Mount and blade probably won't test it unless you get like 300 people in one battle all at once or something. And the graphics are pretty damn good. It's a really good RPG, the game has an EXCELLENT combat system.


----------



## PaperZombie (Aug 26, 2011)

Currently revisiting Elder Scrolls III: Morrowind in preparation for Skyrim come this November!


----------



## Bighairyman (Aug 26, 2011)

PaperZombie said:


> Currently revisiting Elder Scrolls III: Morrowind in preparation for Skyrim come this November!



I was tempted to do the same thing with Oblivion.


----------



## MrBob (Aug 26, 2011)

I've started giving Fallout 3 another bash. Should really get New Vegas sometime.


----------



## penguin (Aug 26, 2011)

MrBob said:


> I've started giving Fallout 3 another bash. Should really get New Vegas sometime.



My flatmate is addicted to New Vegas. He gets incredibly excited when the new DLCs come out.


----------



## Sasquatch! (Aug 26, 2011)

I didn't "get" Fallout 3. Maybe I didn't give it enough of a chance.

Some of my friends are playing Mount and Blade, and they swear by it.


----------



## SlightlyMorbid (Aug 26, 2011)

Can't wait for The Elder Scrolls either, so I'm either playing Morrowind or just anything that involves hack and slash or just floats my boat.


----------



## Carl1h (Aug 26, 2011)

FPS, mostly Killing Floor with some TF2 thrown in. Civ 5 for the strategy game needs, and I occasionally drop in on friends playing LotRO if I want an MMO.


----------



## SlightlyMorbid (Aug 26, 2011)

MMO's are overrated in my opinion. They bore me witless.


----------



## danielson123 (Aug 26, 2011)

I quit playing WoW about a month ago. It just got too boring and repetitive. Apparently somebody hacked my account last week. I'm not even bothered enough to report it.


----------



## mischel (Aug 26, 2011)

Fuck That! Can't install the QuakeLive Plugin on a 64-bit Firefox.


----------



## SlightlyMorbid (Aug 26, 2011)

mischel said:


> Fuck That! Can't install the QuakeLive Plugin on a 64-bit Firefox.



Pft. Screw Firefox =P


----------



## Lil BigginZ (Aug 26, 2011)

i love mmorpg's and right now i'm currently playing rift. waiting for guild wars 2 and star wars: the old republic. 

i quit wow about a year ago


----------



## SlightlyMorbid (Aug 26, 2011)

I don't really yet know what to think about Star Wars: The Old republic.

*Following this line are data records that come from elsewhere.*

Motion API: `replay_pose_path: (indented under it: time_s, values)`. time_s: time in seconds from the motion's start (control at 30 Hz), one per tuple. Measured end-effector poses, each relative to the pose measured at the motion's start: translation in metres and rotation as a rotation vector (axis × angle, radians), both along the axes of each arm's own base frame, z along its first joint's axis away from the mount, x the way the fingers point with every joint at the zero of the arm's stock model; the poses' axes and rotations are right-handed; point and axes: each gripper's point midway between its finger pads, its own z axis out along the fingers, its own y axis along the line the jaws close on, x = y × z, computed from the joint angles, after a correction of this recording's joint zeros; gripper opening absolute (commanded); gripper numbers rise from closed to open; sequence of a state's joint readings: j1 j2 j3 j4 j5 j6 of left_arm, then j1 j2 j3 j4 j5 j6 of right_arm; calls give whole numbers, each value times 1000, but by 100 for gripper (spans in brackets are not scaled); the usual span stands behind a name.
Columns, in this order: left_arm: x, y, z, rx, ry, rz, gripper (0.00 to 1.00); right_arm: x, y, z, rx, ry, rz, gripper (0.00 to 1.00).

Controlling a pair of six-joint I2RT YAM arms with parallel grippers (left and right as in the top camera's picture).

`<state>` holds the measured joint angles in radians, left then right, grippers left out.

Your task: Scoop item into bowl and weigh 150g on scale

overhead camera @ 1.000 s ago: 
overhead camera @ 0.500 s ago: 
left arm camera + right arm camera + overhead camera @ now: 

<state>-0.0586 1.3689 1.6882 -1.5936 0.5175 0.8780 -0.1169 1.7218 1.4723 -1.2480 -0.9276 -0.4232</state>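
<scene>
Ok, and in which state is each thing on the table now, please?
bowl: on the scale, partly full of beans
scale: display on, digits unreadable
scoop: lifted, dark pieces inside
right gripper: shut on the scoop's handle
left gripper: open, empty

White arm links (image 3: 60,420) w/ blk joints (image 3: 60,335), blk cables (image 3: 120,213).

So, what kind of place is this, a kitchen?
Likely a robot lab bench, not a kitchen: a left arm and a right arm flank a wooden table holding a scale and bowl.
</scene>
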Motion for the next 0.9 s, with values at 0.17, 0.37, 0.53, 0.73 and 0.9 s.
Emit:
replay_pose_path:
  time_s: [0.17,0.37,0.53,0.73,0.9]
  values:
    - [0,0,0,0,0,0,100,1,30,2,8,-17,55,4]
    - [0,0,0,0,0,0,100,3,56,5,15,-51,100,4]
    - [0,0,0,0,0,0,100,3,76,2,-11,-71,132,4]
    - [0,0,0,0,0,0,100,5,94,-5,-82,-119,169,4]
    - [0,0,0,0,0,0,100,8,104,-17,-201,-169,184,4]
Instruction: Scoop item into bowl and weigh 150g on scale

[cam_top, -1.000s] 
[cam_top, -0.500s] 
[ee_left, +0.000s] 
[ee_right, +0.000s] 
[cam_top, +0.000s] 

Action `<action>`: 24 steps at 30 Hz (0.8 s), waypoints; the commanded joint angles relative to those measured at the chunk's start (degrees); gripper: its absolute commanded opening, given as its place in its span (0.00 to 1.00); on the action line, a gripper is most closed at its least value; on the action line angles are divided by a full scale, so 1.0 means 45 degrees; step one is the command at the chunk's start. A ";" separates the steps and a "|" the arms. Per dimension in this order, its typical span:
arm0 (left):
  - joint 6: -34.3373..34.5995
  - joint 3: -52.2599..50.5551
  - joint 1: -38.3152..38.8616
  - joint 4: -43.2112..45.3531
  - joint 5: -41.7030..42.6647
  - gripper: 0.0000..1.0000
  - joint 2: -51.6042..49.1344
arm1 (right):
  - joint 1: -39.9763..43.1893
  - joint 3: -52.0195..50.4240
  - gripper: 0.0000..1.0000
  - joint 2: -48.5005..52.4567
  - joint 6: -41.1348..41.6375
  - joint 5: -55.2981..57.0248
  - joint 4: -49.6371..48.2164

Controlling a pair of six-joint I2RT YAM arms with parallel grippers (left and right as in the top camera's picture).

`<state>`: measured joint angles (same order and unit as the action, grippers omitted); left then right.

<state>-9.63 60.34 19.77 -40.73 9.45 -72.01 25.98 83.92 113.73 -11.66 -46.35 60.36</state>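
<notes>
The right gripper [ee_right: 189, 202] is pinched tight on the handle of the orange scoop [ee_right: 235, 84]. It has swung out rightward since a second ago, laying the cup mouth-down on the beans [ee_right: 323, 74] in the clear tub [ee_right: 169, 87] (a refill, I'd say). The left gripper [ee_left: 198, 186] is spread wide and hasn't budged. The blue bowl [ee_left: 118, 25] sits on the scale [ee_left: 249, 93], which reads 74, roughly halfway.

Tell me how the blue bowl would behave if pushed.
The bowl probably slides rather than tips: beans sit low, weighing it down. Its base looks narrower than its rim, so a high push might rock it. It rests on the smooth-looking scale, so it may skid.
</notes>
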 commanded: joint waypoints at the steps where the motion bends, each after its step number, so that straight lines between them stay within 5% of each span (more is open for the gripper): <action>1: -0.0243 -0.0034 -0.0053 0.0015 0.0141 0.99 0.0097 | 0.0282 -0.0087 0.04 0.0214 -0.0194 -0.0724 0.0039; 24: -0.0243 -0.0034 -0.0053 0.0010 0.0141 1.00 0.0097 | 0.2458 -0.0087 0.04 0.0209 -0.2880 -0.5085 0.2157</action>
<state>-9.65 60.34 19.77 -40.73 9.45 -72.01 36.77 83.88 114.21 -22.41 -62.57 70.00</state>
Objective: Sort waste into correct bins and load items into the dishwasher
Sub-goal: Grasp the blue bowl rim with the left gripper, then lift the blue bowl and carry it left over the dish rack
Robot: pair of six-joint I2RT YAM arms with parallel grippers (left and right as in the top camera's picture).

It looks great but from what I've heard from those who were/are in the beta, the combat is awfully stocky.


----------



## Lil BigginZ (Aug 26, 2011)

SlightlyMorbid said:


> I don't really yet know what to think about Star Wars: The Old republic.
> 
> It looks great but from what I've heard from those who were/are in the beta, the combat is awfully stocky.



same thing i heard as well, i'm still going to try it no matter what cause i'm a star wars nerd. if loving my lightsaber is wrong then i don't want to be right. it's still in beta though so it's going to be spotty and plus it's a new game. so you're going to have to give it a good bit in order to work out all the kinks.


----------



## SlightlyMorbid (Aug 26, 2011)

Lil BigginZ said:


> in order to work out all the kinks.



You just made that game sounds sexy and naughty =P

But touché, it needs some patching up, like all games, but we'll have to see. I'm very sceptical of games as of late.


----------



## Durin (Aug 26, 2011)

I got into playing Wow later than most of my friends, I played Guild Wars mostly before that.

I am going to check out Guild Wars 2 when it finally releases but I really enjoy Wow. I think it's the color pallete it just makes me relax


----------



## Lil BigginZ (Aug 26, 2011)

Durin said:


> I got into playing Wow later than most of my friends, I played Guild Wars mostly before that.
> 
> I am going to check out Guild Wars 2 when it finally releases but I really enjoy Wow. I think it's the color pallete it just makes me relax



if wow ever gets boring or you need a breather you should really try rift out. it's pretty much wow's little brother but still different at the same time. it's a good breather for sure.


----------



## BLK360 (Aug 26, 2011)

Lil BigginZ said:


> if wow ever gets boring or you need a breather you should really try rift out. it's pretty much wow's little brother but still different at the same time. it's a good breather for sure.



Also if WoW bores you, there are MMO's that don't follow the same formula. Not that it isn't good for some people, i'm sure they enjoy it. But there is a plethora of them out there to try.


----------



## Bighairyman (Aug 26, 2011)

Lil BigginZ said:


> if wow ever gets boring or you need a breather you should really try rift out. it's pretty much wow's little brother but still different at the same time. it's a good breather for sure.



I played Rift for a little bit. It was really a nice game. I am thinking that I might get into it again now that I am able to devote more time to it. 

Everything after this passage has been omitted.